There are specific situations where a young child becomes emotionally volatile, which include large groups of people, transitions between activities, when they are tired or when they are stressed. It is possible to predict that a young child can and probably will act up during these times so it’s a good idea to be aware of what they’re doing.

When they become emotionally volatile they can’t think, reason or do anything except react emotionally. They want unreasonable things, make unreasonable requests and are never satisfied with your solutions or remedies to their situation. They don’t listen and burst into tears or a tantrum at the slightest provocation.

While it might be difficult for the parent, the best approach to this time is to be as calm and as patient as you can. Set definite limits to the behavior and give them attention, while not reacting to what they’re doing. Often, letting them get whatever it is out of their system is the best way to resolve the situation.

In public there is often the added stress of what other people are thinking. Nevertheless, a good parent has to handle the situation calmly and reasonable if they want the child to calm down quickly. If you’re getting out of the car, close the doors again and sit there until the tantrum or behavior stops. Letting the child get it out of their system can make the rest of the day much brighter.

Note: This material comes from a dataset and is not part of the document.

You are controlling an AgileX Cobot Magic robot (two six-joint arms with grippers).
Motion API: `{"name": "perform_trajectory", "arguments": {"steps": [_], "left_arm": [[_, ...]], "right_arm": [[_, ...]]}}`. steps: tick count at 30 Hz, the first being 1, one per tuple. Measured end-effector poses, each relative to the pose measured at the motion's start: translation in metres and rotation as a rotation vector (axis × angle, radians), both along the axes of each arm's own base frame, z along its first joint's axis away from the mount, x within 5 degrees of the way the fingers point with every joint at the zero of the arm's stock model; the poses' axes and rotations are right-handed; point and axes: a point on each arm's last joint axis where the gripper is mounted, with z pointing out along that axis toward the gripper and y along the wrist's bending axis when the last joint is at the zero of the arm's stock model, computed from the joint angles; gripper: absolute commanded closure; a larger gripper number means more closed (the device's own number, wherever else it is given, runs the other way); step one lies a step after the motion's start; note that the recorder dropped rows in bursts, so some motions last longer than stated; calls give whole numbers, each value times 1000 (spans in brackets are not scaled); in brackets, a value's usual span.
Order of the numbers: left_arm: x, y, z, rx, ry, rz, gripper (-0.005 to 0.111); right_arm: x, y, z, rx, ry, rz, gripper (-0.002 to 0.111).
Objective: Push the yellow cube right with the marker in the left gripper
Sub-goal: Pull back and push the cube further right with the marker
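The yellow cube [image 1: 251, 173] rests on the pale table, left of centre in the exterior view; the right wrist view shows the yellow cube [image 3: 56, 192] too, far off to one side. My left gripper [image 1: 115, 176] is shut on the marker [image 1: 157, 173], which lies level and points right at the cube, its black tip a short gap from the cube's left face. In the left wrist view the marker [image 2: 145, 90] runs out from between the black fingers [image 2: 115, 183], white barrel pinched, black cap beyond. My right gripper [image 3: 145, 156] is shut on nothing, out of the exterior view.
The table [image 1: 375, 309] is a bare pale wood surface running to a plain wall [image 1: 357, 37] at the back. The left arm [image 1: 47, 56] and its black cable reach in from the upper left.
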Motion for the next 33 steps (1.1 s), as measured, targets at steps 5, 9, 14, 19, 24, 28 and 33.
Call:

If you’re out at the store or supermarket, take the child to a corner or somewhere out the way and get a handle on the situation. Getting down to their level, putting an arm around them or offering no resistance, while still keeping control will resolve the things much quicker than fighting with the child.

Having some answers ready in your head for the inevitable comments is also a good way of deflecting society’s displeasure. The best ones I have heard so far are, “It’s my turn when they’ve finished,” or “We’re okay, it won’t last all day.” Having an answer for the question will show you’re in control.

Parenting is a skill we learn, not something we’re born with, but something we have to learn as we go along. We are expected to know everything and get it right first time all the time, but that’s just the hand we’re dealt. By handling any situation calmly and with confidence, you can cope with anything parenthood throws at you.